The proposed implementation of parking fees is part of the Revenue Generation Strategy, which specifies the need to “ensure appropriate funding for parks & trails infrastructure, improvements and maintenance.”
The recommendation also says that discussions with the respective municipalities of Albert Head Lagoon and Island View Beach – two locations not on CRD land – will be had about the feasibility of parking fees as well.
But Wayne Cox, with the Friends of Island View Beach, says he thinks the idea of adding pay parking at any CRD park is outrageous, especially during a pandemic when so many people are using parks as a chance to safely leave their homes and get fresh air and exercise.

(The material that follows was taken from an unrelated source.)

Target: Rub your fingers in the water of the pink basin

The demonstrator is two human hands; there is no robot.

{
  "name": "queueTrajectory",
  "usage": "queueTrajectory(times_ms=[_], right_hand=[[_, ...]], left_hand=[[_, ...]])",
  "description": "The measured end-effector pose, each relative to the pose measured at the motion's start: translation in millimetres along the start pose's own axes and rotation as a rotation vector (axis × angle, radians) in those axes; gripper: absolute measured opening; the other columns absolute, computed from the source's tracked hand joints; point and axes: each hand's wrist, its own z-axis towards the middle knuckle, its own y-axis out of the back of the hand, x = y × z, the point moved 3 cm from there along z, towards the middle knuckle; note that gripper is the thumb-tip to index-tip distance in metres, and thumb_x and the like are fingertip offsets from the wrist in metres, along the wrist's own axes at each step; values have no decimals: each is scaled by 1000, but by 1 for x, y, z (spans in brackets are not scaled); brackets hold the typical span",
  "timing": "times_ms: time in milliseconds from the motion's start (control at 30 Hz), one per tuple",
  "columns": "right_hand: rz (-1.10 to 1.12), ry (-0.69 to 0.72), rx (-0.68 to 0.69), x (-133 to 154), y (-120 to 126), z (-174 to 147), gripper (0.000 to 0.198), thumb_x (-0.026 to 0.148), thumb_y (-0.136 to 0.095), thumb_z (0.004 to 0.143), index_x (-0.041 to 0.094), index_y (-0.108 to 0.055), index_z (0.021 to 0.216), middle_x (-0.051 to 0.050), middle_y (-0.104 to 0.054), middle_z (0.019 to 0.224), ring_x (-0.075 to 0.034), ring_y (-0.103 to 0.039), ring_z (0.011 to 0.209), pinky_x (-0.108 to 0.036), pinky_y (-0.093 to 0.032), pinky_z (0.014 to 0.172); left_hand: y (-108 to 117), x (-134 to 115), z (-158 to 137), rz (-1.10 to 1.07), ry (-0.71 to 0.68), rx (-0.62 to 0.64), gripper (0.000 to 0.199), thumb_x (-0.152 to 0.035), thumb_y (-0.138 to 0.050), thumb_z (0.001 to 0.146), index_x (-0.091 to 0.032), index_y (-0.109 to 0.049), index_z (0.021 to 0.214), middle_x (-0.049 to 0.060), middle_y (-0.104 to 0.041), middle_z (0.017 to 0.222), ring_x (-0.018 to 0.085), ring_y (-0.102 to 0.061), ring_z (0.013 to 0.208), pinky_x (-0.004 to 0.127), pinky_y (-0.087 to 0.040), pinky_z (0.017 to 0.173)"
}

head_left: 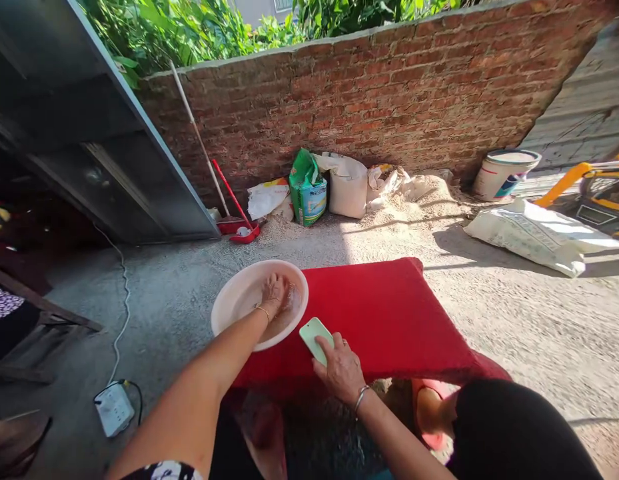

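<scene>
- Head view: basin [224, 303] at nine o'clock on the red table [369, 300]; left hand [273, 293] dips in it, grip I cannot tell; pressing one side could tip it
- Right hand [342, 367], apart, clasps pale green slab [312, 331] at basin's four o'clock; loosened hold could drop it

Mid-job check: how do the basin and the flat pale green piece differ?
The basin is round, hollow and wide; the pale green piece is oblong, flat and much smaller.
The basin is pinkish white, while the piece is light green.
The basin sits on the red cover with the left hand inside it; the piece is in the right hand.
Both are pale.
</scene>
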Motion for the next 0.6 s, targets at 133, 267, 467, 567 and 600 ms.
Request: queueTrajectory(times_ms=[133,267,467,567,600], right_hand=[[23,6,7,3,3,-1,44,41,-58,83,32,-53,126,-8,-52,107,-22,-53,91,-30,-42,74],[133,10,39,-4,10,-1,39,35,-61,79,31,-58,118,-6,-53,102,-20,-54,87,-28,-42,70],[278,-170,-91,-36,31,33,33,35,-59,81,29,-60,114,-4,-53,98,-16,-54,79,-25,-39,65],[134,-170,-172,-29,38,62,35,39,-59,82,27,-61,115,-7,-53,98,-20,-52,85,-29,-38,72],[90,-139,-181,-23,38,71,35,39,-59,82,27,-62,115,-8,-53,98,-22,-51,87,-31,-38,75]], left_hand=[[-10,2,-9,46,-7,10,37,-30,-33,94,-17,-49,125,15,-46,129,30,-42,119,46,-33,100],[-10,3,-17,52,-32,18,43,-34,-36,93,-23,-44,133,12,-39,140,31,-32,130,48,-25,106],[-8,5,-22,42,-70,24,47,-34,-34,92,-26,-41,138,12,-44,138,34,-29,133,52,-24,106],[-8,6,-21,52,-67,27,50,-35,-38,90,-25,-40,138,13,-46,135,35,-32,129,52,-27,104],[-8,6,-20,54,-65,28,50,-36,-38,90,-25,-39,138,13,-46,135,35,-33,129,52,-27,104]])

“We think it’s outrageous and frankly very insensitive at this time of COVID,” he said.
“The only way to get to most of our regional parks is in a car so they’ve got a captive audience and a lot of people it’s going to be a struggle for them, a lot of seniors use our parks, families come out on the weekends,” he said.

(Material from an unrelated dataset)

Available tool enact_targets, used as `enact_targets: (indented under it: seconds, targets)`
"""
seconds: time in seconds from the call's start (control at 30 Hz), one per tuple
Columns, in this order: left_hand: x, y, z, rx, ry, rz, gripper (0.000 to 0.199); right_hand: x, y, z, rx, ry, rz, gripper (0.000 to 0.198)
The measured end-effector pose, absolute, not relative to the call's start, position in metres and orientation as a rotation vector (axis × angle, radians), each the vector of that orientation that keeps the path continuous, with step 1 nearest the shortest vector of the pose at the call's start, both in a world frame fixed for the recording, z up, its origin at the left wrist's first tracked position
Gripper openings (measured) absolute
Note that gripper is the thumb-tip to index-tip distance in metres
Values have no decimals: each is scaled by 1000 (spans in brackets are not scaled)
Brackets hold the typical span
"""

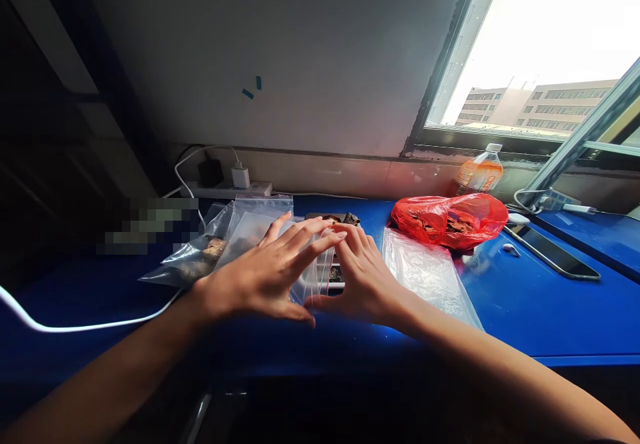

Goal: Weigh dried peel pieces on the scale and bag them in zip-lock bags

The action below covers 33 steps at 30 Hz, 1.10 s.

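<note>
Framing a clear plastic bag point(314, 274) between them, the left hand point(265, 274) and right hand point(363, 271) arch over the blue tabletop point(520, 317), fingers spread and curved, each thumb standing well apart from its fingers; whether any fingertip presses the film I cannot tell. The bag's thin red strip point(331, 262) lies toward the right hand and runs roughly away from the wrists; the fingers cover too much of the bag to tell its long axis. Just beyond the meeting fingertips sit dark, rough-surfaced pieces point(352, 219). Left of and beyond the left hand, smooth, see-through pouches point(264, 204) bunch together, with rounded brown lumps point(215, 248) showing through one of them. To the right of the right hand, glossy flat plastic sheeting point(425, 274) stretches lengthwise away from its forearm, finely wrinkled, under the near side of a crumpled red bag point(490, 214) that shows brown, irregular bits point(457, 224) through its thin film. Farther right of that hand lies a flat, rectangular phone point(557, 252); beyond the red bag rises a clear bottle point(480, 172) with an orange label.
</note>
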State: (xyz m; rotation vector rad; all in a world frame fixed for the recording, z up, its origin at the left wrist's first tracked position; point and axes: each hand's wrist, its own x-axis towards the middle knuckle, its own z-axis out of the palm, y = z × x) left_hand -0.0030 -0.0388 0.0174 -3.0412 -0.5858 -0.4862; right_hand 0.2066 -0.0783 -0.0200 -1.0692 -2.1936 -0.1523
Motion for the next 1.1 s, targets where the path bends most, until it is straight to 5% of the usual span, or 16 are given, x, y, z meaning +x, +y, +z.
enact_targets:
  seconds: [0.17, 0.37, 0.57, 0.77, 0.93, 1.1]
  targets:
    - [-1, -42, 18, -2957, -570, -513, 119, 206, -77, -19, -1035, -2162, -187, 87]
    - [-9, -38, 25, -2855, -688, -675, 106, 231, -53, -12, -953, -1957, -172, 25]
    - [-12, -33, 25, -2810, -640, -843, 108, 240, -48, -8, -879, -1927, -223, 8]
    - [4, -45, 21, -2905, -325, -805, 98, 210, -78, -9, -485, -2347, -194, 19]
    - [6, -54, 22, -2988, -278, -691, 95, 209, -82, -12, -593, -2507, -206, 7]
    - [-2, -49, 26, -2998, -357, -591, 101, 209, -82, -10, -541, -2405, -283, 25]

On Monday night, Central Saanich Councillor Carl Jensen announced on Twitter a motion stating Central Saanich is not in favour of the CRD charging parking fees at any of its regional parks, including Island View Beach, passed unanimously.

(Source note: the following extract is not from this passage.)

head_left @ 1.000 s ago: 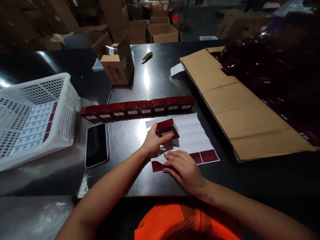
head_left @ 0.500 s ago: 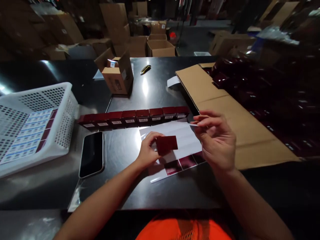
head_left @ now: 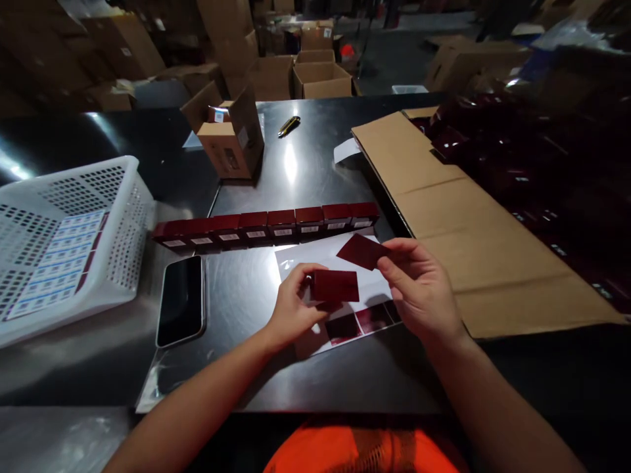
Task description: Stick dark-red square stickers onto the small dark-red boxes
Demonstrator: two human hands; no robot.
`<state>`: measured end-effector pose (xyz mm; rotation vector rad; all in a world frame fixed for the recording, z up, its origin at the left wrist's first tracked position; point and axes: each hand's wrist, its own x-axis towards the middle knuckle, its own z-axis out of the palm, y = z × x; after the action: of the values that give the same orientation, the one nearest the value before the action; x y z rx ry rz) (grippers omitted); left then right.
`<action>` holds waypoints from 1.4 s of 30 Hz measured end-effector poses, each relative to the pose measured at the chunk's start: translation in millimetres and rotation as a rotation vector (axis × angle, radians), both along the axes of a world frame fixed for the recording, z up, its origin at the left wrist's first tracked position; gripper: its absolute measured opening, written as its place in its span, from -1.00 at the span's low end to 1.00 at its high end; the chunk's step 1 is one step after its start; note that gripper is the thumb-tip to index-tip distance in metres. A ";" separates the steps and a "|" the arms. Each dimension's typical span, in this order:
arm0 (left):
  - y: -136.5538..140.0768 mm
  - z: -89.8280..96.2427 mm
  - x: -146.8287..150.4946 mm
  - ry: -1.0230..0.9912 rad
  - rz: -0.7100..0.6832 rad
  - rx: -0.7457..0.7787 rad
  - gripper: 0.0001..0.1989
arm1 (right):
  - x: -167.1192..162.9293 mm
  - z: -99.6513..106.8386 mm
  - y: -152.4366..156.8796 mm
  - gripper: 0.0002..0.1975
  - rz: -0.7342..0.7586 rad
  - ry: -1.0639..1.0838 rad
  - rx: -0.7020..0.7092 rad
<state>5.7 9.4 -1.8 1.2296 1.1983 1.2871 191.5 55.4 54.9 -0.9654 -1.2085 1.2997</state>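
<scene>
My left hand grips a small dark red box above the table. Between the thumb and fingers of my right hand is a dark red sticker, held by its right corner just above and right of the box. Below both hands lies a white sticker sheet, with several dark red stickers along its near edge. Beyond the sheet, a row of small dark red boxes stands side by side, white barcode labels facing me.
On the left are a white perforated basket holding label sheets and a phone. A small open carton and a utility knife sit farther back. To the right lies flat cardboard, beside piled dark red packages.
The sticker in my right hand, edge-on before, now shows its dark red face and is farther left, closer to the box. My left hand keeps hold of the box, shifted slightly right.
</scene>
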 end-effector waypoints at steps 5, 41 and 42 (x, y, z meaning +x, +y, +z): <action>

BREAKING: #csaan Council motion passes unanimously stating that @CSaanich NOT in favour of the #CRD charging fees for #parking at ANY of its Regional Parks (including Island View Beach). @CSaanichMayor @NiallPaltiel @bob4council @gord_newton @cfax1070 @PeninsulaNews @CHEK_News pic.twitter.com/IT16bDwyWn
— Carl I. Jensen (He/Him) (@carloncouncil) February 23, 2021
Mersereau says the board is very aware that adding or increasing parking fees could create a barrier for those with lower incomes.
“It would need to be monitored carefully to make sure it isn’t having the impact of making our parks exclusive and not available to a segment of our population that we also need to serve,” she said.
The proposal will be discussed on Wednesday, Feb. 24.